**WHAT IS REQUIRED**:
The entries are to be duplicated exactly, though any picture in them must be omitted.

--------------------------------------------------

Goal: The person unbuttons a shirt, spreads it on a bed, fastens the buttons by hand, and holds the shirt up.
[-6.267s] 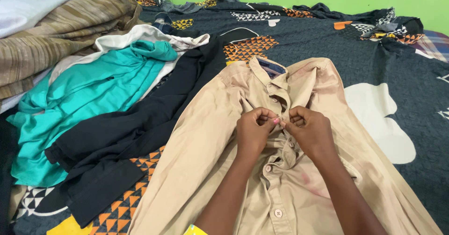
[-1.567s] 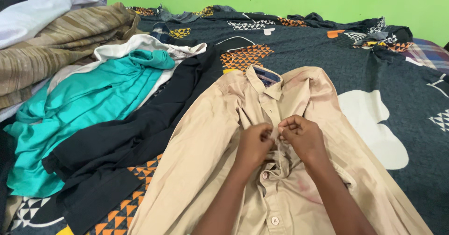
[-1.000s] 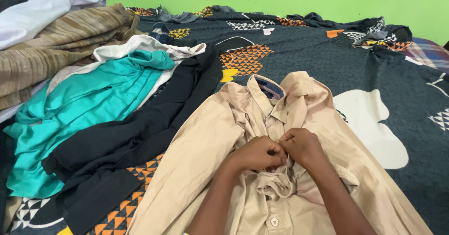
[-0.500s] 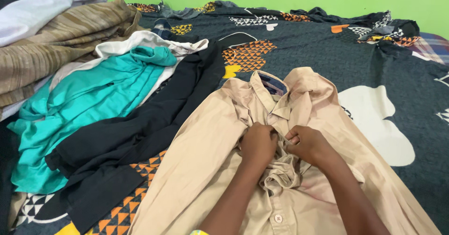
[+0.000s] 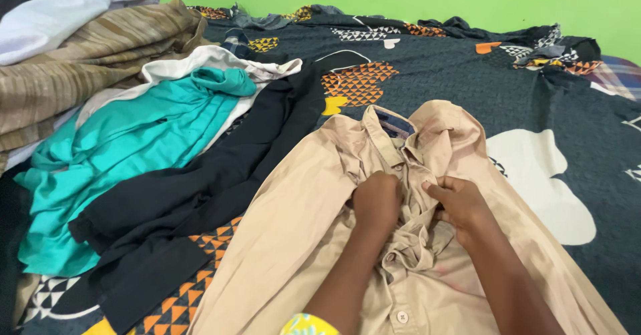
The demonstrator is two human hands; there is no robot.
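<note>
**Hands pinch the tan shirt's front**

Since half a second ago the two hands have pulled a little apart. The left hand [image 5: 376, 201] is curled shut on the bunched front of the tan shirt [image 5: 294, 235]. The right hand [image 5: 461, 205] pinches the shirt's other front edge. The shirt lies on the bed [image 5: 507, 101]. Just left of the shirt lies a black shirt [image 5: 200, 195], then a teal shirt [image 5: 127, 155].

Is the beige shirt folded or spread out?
Spread out: the beige shirt lies flat on the bed, front bunched where the left hand and right hand grip it.
</note>
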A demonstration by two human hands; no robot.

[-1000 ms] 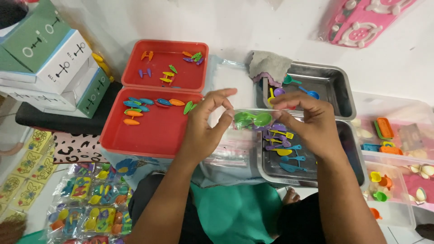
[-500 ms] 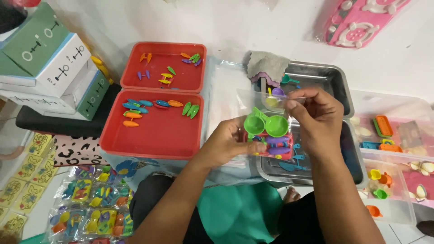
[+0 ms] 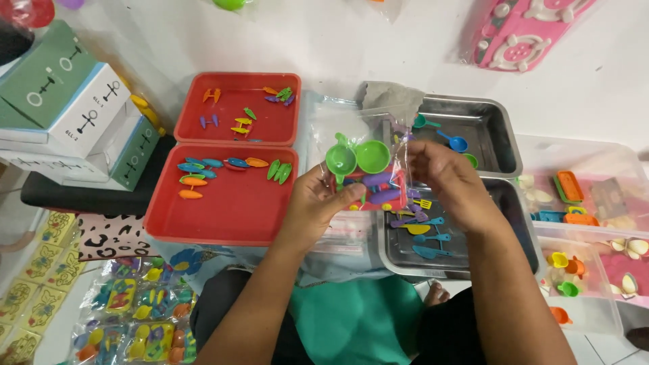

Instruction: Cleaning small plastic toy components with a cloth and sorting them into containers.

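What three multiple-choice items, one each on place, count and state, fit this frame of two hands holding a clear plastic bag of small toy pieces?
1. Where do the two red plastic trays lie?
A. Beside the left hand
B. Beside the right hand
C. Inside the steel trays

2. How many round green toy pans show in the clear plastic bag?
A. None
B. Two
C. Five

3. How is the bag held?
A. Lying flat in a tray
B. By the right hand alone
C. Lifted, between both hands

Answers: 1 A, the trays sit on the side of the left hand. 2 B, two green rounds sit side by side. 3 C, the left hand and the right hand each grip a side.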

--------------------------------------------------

**EXERCISE SOLUTION**:
Goal: The person unbuttons a shirt, spreads it on a bed, fastens the buttons by hand, and holds the shirt up.
[-6.267s] 
[-1.567s] 
[-1.000s] 
[-0.500s] 
[+0.000s] 
The demonstrator is two human hands; there is no robot.
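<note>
**Hands pinch the tan shirt's front**

Since half a second ago the two hands have pulled a little apart. The left hand [image 5: 376, 201] is curled shut on the bunched front of the tan shirt [image 5: 294, 235]. The right hand [image 5: 461, 205] pinches the shirt's other front edge. The shirt lies on the bed [image 5: 507, 101]. Just left of the shirt lies a black shirt [image 5: 200, 195], then a teal shirt [image 5: 127, 155].

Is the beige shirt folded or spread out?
Spread out: the beige shirt lies flat on the bed, front bunched where the left hand and right hand grip it.
</note>
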A demonstration by two human hands; no robot.

[-1000 ms] 
[-500 ms] 
[+0 ms] 

Instruction: Cleaning small plastic toy components with a cloth and sorting them into containers.

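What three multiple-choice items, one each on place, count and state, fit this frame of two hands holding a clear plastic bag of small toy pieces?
1. Where do the two red plastic trays lie?
A. Beside the left hand
B. Beside the right hand
C. Inside the steel trays

2. How many round green toy pans show in the clear plastic bag?
A. None
B. Two
C. Five

3. How is the bag held?
A. Lying flat in a tray
B. By the right hand alone
C. Lifted, between both hands

Answers: 1 A, the trays sit on the side of the left hand. 2 B, two green rounds sit side by side. 3 C, the left hand and the right hand each grip a side.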

Apart from this answer, nothing more is required.